MaxIterationTermination:

  • Terminates when the maximum number of iterations is reached.
  • No other condition is checked.
  • Constructor: MaxIterationTermination(maxIterations=1000)
  • nmf.Apply() will return the number of iterations performed.

SimpleToleranceTermination<MatType, WHMatType>:

  • Terminates when the nonzero residual decreases a sufficiently small relative amount between iterations (e.g. (lastNonzeroResidual - nonzeroResidual) / lastNonzeroResidual is below a threshold), or when the maximum number of iterations is reached.
  • The residual must remain below the threshold for a specified number of iterations.
  • The nonzero residual is defined as the root of the sum of squared elements in the reconstruction error matrix (V - WH), limited to locations where V is nonzero.
  • Constructor: SimpleToleranceTermination<MatType, WHMatType>(tol=1e-5, maxIter=10000, extraSteps=3)
    • MatType should be set to the type of V (see Apply() Parameters).
    • WHMatType (default arma::mat) should be set to the type of W and H (see Apply() Parameters).
    • tol (a double) specifies the relative nonzero residual tolerance for convergence.
    • maxIter (a size_t) specifies the maximum number of iterations before termination.
    • extraSteps (a size_t) specifies the number of iterations where the relative nonzero residual must be below the tolerance for convergence.
  • The best W and H matrices (according to the nonzero residual) from the final extraSteps iterations are returned by nmf.Apply().
  • nmf.Apply() will return the nonzero residue of the iteration corresponding to the best W and H matrices.

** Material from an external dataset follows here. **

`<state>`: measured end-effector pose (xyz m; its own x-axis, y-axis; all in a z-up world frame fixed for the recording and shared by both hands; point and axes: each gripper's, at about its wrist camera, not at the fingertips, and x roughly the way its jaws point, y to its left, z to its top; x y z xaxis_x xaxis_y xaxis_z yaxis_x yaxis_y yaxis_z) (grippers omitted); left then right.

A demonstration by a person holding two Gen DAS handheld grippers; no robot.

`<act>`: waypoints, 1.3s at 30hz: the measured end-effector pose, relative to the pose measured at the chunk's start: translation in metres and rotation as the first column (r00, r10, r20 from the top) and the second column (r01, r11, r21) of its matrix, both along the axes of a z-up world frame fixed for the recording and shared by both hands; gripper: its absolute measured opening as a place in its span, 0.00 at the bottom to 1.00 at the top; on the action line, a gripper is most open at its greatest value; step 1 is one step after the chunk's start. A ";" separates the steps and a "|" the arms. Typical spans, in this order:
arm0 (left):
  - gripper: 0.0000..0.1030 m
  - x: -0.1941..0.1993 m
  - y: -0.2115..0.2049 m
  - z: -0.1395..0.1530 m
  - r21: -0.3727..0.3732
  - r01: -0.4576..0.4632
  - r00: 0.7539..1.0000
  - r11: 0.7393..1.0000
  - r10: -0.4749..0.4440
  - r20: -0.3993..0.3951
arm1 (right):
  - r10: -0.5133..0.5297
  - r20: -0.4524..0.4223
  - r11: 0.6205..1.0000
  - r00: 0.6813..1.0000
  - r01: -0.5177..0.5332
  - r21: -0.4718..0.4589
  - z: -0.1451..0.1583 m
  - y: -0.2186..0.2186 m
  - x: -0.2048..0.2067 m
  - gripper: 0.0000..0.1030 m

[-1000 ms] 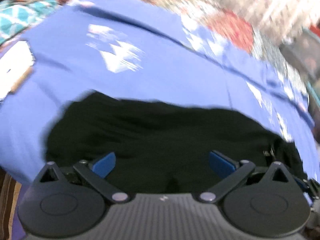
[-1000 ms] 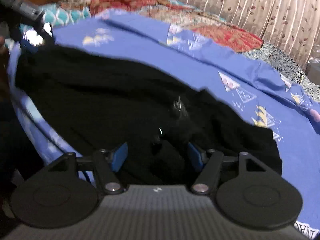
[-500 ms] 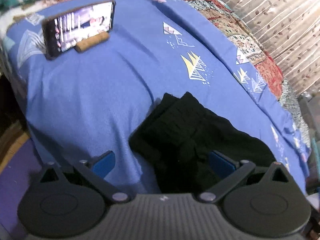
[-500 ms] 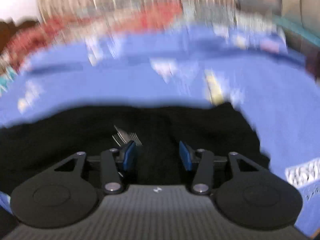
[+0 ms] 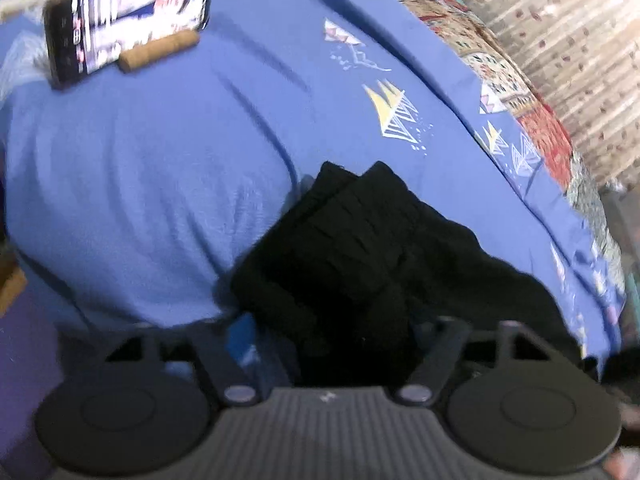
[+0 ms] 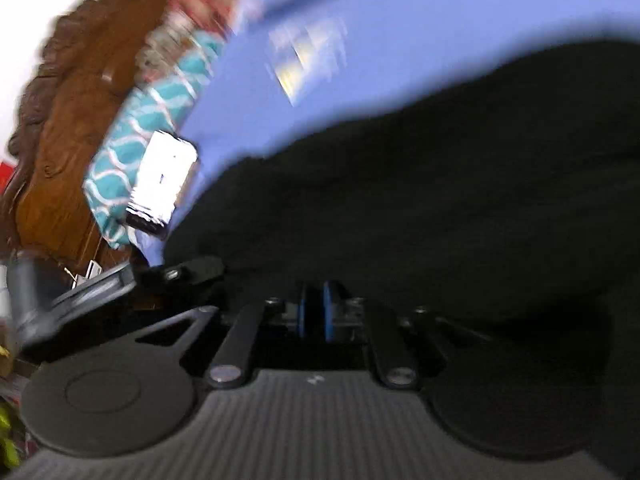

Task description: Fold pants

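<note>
Now, step: black pants (image 5: pixel 360 256) lie bunched on the blue bedsheet (image 5: pixel 140 184), mid-fold by the look of it.
Left hand-held gripper (image 5: pixel 326 344): jaws wide apart, straddling the near cloth, nothing pinched.
Right hand-held gripper (image 6: pixel 314 314): blue pads nearly together; whether cloth sits between them cannot be told.
Next move, likely: carry the edge across, lay it flat.
Nearby: phone (image 5: pixel 128 20) propped on the sheet, well apart.

Blue-sheeted bed (image 5: pixel 160 200) carries black pants (image 5: pixel 360 248), phone (image 5: pixel 128 16), cork (image 5: pixel 158 51).
</note>
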<state>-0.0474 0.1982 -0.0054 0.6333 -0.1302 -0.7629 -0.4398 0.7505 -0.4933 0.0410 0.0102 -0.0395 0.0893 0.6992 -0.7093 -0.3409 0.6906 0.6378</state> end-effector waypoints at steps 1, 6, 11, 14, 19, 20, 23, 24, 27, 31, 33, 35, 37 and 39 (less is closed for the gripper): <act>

ValidationRMSETermination<MatType>:

  • Holds out a validation set of nonzero elements from V, and terminates when the RMSE (root mean squared error) on this validation set is sufficiently small between iterations.
  • The validation RMSE must remain below the threshold for a specified number of iterations.
  • MatType should be set to the type of V (see Apply() Parameters).
  • Constructor: ValidationRMSETermination<MatType>(V, numValPoints, tol=1e-5, maxIter=10000, extraSteps=3)
    • V is the matrix to be decomposed by Apply(). This will be modified (validation elements will be removed).
    • numValPoints (a size_t) specifies number of test points from V to be held out.
    • tol (a double) specifies the relative tolerance for the validation RMSE for termination.
    • maxIter (a size_t) specifies the maximum number of iterations before termination.
    • extraSteps (a size_t) specifies the number of iterations where the validation RMSE must be below the tolerance for convergence.
  • The best W and H matrices (according to the validation RMSE) from the final extraSteps iterations are returned by nmf.Apply().
  • nmf.Apply() will return the best validation RMSE.

Custom policies:

  • A custom class for termination behavior must implement the following functions.
// You can use this as a starting point for implementation.
class CustomTerminationPolicy
{
 public:
  // Initialize the termination policy for the given matrix V.  (It is okay to
  // do nothing.)  This function is called at the beginning of Apply().
  //
  // If the termination policy requires V to compute convergence, store a
  // reference or pointer to it in this function.
  template<typename MatType>
  void Initialize(const MatType& V);

  // Check if convergence has occurred for the given W and H matrices.  Return
  // `true` if so.
  //
  // Note that W and H may have different types than V (i.e. V may be sparse,
  // and W and H must be dense.)
  template<typename WHMatType>
  bool IsConverged(const WHMatType& H, const WHMatType& W);

  // Return the value that should be returned for the `nmf.Apply()` function
  // when convergence has been reached.  This is called at the end of
  // `nmf.Apply()`.
  const double Index();

  // Return the number of iterations that have been completed.  This is called
  // at the end of `nmf.Apply()`.
  const size_t Iteration();
};

Advanced Functionality: InitializationRuleType

  • Specifies the strategy to use to initialize W and H at the beginning of the NMF algorithm.
  • An initialized InitializationRuleType can be passed to the following constructor:
    • nmf = NMF(terminationPolicy, initializationRule)
  • The following choices are available for drop-in usage:

RandomAcolInitialization<N> (default):

  • Initialize W by averaging N randomly chosen columns of V.
  • Initialize H as uniform random in the range [0, 1].
  • The default value for N is 5.
  • See also the paper describing the strategy.

NoInitialization:

  • When nmf.Apply(V, rank, W, H), the existing values of W and H will be used.
  • If W is not of size V.n_rows x rank, or if H is not of size rank x V.n_cols, a std::invalid_argument exception will be thrown.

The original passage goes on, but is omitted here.